The diseases bought by European settlers to the lands of the Americas and Australia – such as typhus, influenza, smallpox, measles – proved devastating to the indigenous populations who had not had contact with such diseases or built up a store of antibodies to combat them.

Fast forward to today and humans not only travel a lot further than they did in Medieval times, they also have to contend with a rapidly changing climate and environment.

Melting permafrost, El Niño events, changing precipitation patterns, elongating and shortening seasons, the tropicalisation of arid zones, diminished air quality, water quality, and severe eco-system disruption – are combining to create a potentially serious problem in the world of infectious disease.

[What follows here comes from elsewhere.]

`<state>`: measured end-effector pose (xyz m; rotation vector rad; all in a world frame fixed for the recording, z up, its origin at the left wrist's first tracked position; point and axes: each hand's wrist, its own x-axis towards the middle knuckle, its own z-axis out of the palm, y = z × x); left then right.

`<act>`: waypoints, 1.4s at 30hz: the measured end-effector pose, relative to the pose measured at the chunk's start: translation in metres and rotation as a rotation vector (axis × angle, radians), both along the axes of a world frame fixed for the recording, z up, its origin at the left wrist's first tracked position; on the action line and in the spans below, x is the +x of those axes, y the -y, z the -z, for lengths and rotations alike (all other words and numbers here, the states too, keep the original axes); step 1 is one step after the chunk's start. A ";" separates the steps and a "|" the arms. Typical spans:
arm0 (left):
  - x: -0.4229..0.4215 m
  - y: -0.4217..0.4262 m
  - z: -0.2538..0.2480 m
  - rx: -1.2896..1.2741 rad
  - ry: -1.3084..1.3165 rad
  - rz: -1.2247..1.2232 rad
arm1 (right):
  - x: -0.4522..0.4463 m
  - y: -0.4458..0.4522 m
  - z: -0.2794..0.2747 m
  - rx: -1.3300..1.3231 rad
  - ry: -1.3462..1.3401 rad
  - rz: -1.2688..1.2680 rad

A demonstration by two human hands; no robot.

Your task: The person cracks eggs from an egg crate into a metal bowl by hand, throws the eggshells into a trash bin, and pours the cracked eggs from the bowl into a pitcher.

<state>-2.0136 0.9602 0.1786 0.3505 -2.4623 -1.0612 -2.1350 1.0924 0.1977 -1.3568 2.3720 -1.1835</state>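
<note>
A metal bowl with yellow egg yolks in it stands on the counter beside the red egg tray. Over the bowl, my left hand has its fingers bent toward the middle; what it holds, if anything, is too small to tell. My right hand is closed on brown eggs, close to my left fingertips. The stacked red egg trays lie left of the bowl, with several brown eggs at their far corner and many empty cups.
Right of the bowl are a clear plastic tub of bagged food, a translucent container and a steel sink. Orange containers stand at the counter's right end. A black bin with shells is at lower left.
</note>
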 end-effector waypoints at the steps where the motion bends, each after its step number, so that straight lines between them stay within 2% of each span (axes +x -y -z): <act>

In 2016, 20 people died of anthrax contracted from a 75 year-old reindeer after Siberian permafrost melted. In the late 1990s the deforestation of Peruvian rainforest led to the outbreak of 120,000 cases of malaria – malaria increases significantly after El Niño events says the World Health Organization.

And through the changing habitats and intermingling of bat species, bought on by changes to natural terrain and weather patterns, viruses like Ebola, SARS, and Nipah virus pose a significant threat to humans.

Leading Australian microbiologist, Dr Petra Derrington, explains some of the reasons why new and old infectious diseases are spreading, how they’re exacerbated by climate conditions, and what the pathology profession is doing to help combat its spread.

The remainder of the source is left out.